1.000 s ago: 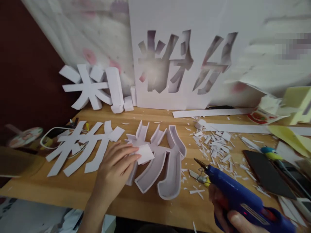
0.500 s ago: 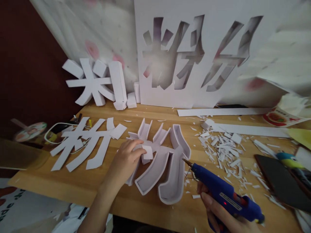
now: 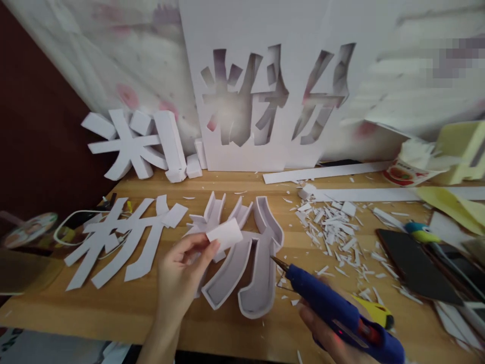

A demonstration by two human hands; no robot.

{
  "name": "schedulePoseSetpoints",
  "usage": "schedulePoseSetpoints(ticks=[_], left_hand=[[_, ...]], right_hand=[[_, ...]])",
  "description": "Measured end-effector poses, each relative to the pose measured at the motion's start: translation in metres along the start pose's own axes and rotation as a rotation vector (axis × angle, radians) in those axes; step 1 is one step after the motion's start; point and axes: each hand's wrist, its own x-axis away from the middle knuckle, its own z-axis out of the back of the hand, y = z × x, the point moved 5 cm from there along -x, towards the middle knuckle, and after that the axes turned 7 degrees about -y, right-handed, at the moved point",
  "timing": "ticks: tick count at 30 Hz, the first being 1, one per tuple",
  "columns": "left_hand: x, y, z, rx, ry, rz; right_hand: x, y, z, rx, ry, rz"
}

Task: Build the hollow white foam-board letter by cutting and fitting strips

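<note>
Between the thumb and fingers of my left hand (image 3: 182, 275) is a small white foam board piece (image 3: 226, 235), held up above the hollow white foam board character (image 3: 259, 298). That character lies on the table with its raised side walls upward. My right hand (image 3: 322, 328) grips a blue hot glue gun (image 3: 333, 308) with a red light on its side. Its metal nozzle points left, close to the right wall of the hollow character. The held piece hides part of the character's left half.
A flat cut-out character (image 3: 144, 227) lies left, over a white cable. Foam scraps (image 3: 333, 225) and a yellow utility knife (image 3: 373, 311) lie right, near a dark flat board (image 3: 413, 263). Behind stand a finished-looking foam character (image 3: 132, 146) and a cut-out sheet (image 3: 235, 156).
My left hand has turned and lifted the white piece off the hollow character. The glue gun has shifted slightly left in view, and the yellow knife now shows. The view has swung right.
</note>
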Motion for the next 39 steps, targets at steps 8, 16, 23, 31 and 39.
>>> schedulePoseSetpoints(ticks=[8, 16, 23, 31, 39], left_hand=[[0.037, 0.003, -0.023, 0.259, -0.193, 0.221], [0.055, 0.022, -0.026, 0.310, -0.094, 0.333], [0.056, 0.027, -0.023, 0.299, -0.105, 0.317], [0.057, 0.025, -0.022, 0.295, -0.141, 0.288], [0.060, 0.029, -0.022, 0.335, -0.122, 0.292]], right_hand=[[-0.003, -0.034, 0.000, 0.139, 0.013, 0.255], [0.000, -0.029, 0.000, 0.183, -0.002, 0.420], [0.005, -0.036, 0.000, 0.195, 0.069, 0.311], [0.009, -0.034, 0.001, 0.214, 0.092, 0.295], [0.012, -0.034, 0.001, 0.264, 0.069, 0.311]])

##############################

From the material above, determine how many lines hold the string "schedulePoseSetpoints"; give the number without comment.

■ **Response**: 3